FOSSPicks
Texttop
The screenshot might look like it's a screen grab from a ZX Spectrum emulator running a copy of Hacker, but it's actually way more advanced than that. It's an X session framebuffer being rendered in a console session, with the framebuffer itself showing Firefox with the Linux Voice page open. This kind of thing has been done before, with video or image data being piped through a graphical tool that will turn the imagery into ASCII text. It's possible to do this quickly enough that video input can become a recognizable video output, albeit rendered in text. And because it's text, you can easily view the stream from anywhere with remote terminal access, such as an SSH terminal.

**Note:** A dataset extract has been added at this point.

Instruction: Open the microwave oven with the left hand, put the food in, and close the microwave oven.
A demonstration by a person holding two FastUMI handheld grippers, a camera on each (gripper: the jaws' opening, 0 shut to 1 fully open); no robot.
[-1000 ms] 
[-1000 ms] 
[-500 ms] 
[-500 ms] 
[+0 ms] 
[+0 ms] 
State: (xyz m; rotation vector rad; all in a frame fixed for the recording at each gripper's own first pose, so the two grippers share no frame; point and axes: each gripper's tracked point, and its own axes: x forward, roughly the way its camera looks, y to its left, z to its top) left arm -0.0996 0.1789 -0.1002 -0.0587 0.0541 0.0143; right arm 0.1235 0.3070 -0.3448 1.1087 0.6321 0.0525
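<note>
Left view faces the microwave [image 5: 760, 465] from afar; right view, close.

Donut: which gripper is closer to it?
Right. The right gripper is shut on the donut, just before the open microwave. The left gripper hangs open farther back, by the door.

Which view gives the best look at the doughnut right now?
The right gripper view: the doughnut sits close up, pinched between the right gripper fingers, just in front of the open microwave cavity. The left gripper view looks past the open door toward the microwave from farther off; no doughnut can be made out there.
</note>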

The difference with Texttop is that it's interactive – it's not simply broadcasting a passive stream. This is a big deal because it fills in a missing gap on the command line – the ability to run applications designed for graphical interaction. The web browser is the perfect example, because while command-line alternatives like links2
are excellent for occasional use, such as downloading new graphics drivers after a kernel update has destroyed your configuration, they're not every good with most websites. For those, you need a fully fledged browser with proper JavaScript, such as Firefox. Texttop lets you access a remote Firefox session through a regular terminal. While it's almost impossible to use at this stage, the proof of concept does work, and the author is working on a major revision. You can launch a remote browser within Docker and use Mosh to access it via SSH. From there, you can view your remote session and interact with it using the mouse just as you would locally.
Project Website
https://github.com/tombh/texttop
Storage analyzer
ncdu 1.13
There are several great ways to check how much storage space you have remaining and where storage is being used. One of the best GUI-driven applications is Filelight as this gives a rapid visual overview of your complete filesystem organized by size. The bigger the file, the more it consumes a pie-chart representation of your directory structure. On the command line, however, you're typically left quite literally to your own devices. Commands like du
and dh
can be used with a variety of arguments to present the same kind of data as Filelight, albeit without the color. But there's another option, and that's ncdu
.
As its name implies, ncdu
is an ncurses-driven replacement for du
, and it's so effective that you're unlikely to want to resort to either a graphical or a command-line alternative. Its main feature is speed. Launch the command and within seconds (storage medium permitting) it will populate a list of files and folders relative to your current location with a hash-character bar graph used to visualize which take up the most space. Pressing g switches the graph between this mode and a percentage indicator and then both. Pressing d will scarily delete the selected file or directory (after a warning), and pressing b will spawn a shell in your new location. All these keyboard shortcuts can be accessed by pressing the ? key within the utility. But the best thing about all of this is its speed, as you can quickly skip through the filesystem and instantly see where all the space is being used. It's perfect for a remotely connected Raspberry Pi or any other remote server and is quicker than trying to do the same thing from the desktop.